A reclamação se deve ao fato de que esse tipo de produto não pode ser feito com papel reciclado. Sua produção exige fibras de celulose virgens, o que significa sacrificar toneladas de árvores. O Greenpeace alega que, nos Estados Unidos, boa parte da madeira usada para fabricar os rolos de papel higiênico é tirada das florestas nativas do norte do Canadá, importantes na absorção do dióxido de carbono (CO2), o principal gás do efeito estufa. E o que dizer das árvores plantadas exclusivamente para a produção de papel, em áreas de constante reflorestamento? Também estão na lista negra dos ambientalistas extremados porque, segundo dizem, áreas de monocultura não servem de habitat para variedades grandes de animais. Enfim, a tese é que, para estar em paz com o planeta, é preciso usar papel higiênico do tipo áspero.

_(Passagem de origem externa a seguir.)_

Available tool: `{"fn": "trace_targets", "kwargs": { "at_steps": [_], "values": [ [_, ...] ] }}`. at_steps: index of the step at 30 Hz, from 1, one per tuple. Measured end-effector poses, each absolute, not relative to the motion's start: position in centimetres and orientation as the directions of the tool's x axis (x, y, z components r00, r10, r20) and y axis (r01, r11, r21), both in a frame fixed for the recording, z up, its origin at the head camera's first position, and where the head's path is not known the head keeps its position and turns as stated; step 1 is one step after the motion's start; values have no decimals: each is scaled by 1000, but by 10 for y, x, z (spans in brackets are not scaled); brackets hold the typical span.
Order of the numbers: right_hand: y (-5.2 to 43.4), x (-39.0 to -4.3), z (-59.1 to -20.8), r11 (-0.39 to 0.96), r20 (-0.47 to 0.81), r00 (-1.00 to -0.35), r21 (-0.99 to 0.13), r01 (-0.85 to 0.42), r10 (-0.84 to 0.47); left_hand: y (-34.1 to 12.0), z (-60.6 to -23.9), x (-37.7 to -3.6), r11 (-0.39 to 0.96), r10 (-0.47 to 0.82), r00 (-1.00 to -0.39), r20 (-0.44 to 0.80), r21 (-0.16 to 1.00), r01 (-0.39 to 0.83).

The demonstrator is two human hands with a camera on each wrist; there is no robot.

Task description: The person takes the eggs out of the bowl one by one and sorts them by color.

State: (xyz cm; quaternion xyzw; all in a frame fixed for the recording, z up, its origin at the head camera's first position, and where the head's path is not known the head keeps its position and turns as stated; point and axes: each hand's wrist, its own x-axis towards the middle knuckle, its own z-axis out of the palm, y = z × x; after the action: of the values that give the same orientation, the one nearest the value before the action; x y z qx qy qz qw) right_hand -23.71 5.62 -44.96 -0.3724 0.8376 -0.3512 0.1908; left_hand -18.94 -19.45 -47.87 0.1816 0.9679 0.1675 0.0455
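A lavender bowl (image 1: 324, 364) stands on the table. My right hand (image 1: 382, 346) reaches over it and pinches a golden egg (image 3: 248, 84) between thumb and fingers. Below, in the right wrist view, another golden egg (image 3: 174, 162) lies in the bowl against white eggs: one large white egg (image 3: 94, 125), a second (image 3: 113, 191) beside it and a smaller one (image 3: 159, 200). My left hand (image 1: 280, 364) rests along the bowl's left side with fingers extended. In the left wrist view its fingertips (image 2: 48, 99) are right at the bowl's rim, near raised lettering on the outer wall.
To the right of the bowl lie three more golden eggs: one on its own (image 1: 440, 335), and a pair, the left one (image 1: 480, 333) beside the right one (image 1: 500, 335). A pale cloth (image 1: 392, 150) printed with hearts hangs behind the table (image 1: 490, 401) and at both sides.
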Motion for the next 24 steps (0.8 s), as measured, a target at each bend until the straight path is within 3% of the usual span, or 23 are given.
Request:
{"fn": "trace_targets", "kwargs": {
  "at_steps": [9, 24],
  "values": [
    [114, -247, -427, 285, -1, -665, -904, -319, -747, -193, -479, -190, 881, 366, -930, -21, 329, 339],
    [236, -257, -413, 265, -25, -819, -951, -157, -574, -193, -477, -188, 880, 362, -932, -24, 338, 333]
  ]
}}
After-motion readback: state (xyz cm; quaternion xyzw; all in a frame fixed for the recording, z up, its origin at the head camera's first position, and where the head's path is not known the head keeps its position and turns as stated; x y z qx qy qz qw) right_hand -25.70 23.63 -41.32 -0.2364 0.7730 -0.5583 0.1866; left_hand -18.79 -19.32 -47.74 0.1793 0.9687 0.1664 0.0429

A proteção das baleias, velha bandeira do Greenpeace, é de motivação justa e cristalina, e todo mundo aplaude. Mais difícil é entender tanto esforço para banir do planeta o papel higiênico macio, um conforto conquistado pela civilização. A justificativa dos ambientalistas radicais é daquele tipo de formulação que parece bem embasada, mas não resiste a análise rigorosa. Só uma parte ínfima do papel macio é feita com celulose de florestas nativas, e assim mesmo localizadas em áreas com licença ambiental. Papel higiênico de qualidade não pode ser produzido apenas com papel reciclado, pois o produto resulta frágil e áspero. A campanha contra o papel higiênico conseguiu uma vitrine para suas ideias na última cerimônia de entrega do Oscar, ocorrida há um mês. O papel higiênico que equipava todos os banheiros do Kodak Theater era feito de celulose 100% reciclada. Vida de artista é uma dureza.
A preservação do ambiente é o Zeitgeist – o "espírito do tempo", expressão criada pelos filósofos alemães – da nossa era. Mas, quando alguns extremados, imbuídos de fúria doutrinária, querem impor suas convicções a qualquer custo, a militância ambientalista parece uma maluquice a mais da vida moderna. A ação violenta da Peta (sigla em inglês para Pessoas pelo Tratamento Ético aos Animais), por exemplo, é do tipo que provoca repulsa. Seus militantes invadem desfiles de moda e atacam na rua pessoas que estejam vestidas com casaco de pele. Em novembro do ano passado, o braço brasileiro do grupo Frente de Libertação Animal invadiu um laboratório do Instituto de Biociências da Universidade de São Paulo e destruiu material de pesquisa, equipamentos e computadores. O resultado prático de campanhas ambientalistas radicais costuma ser nulo, principalmente quando elas pretendem acabar com confortos escolhidos mais pelo valor simbólico do que pelo dano real causado ao ambiente, como é o caso do papel higiênico. Em 2007, uma série de campanhas nos Estados Unidos pretendia conscientizar a população da inconveniência de consumir água mineral em garrafas plásticas, já que elas produzem uma quantidade enorme de lixo não degradável. Desde então, o consumo de água engarrafada no país cresceu 6,7%. Pode-se apostar que a campanha pelo papel higiênico áspero terá o mesmo desfecho.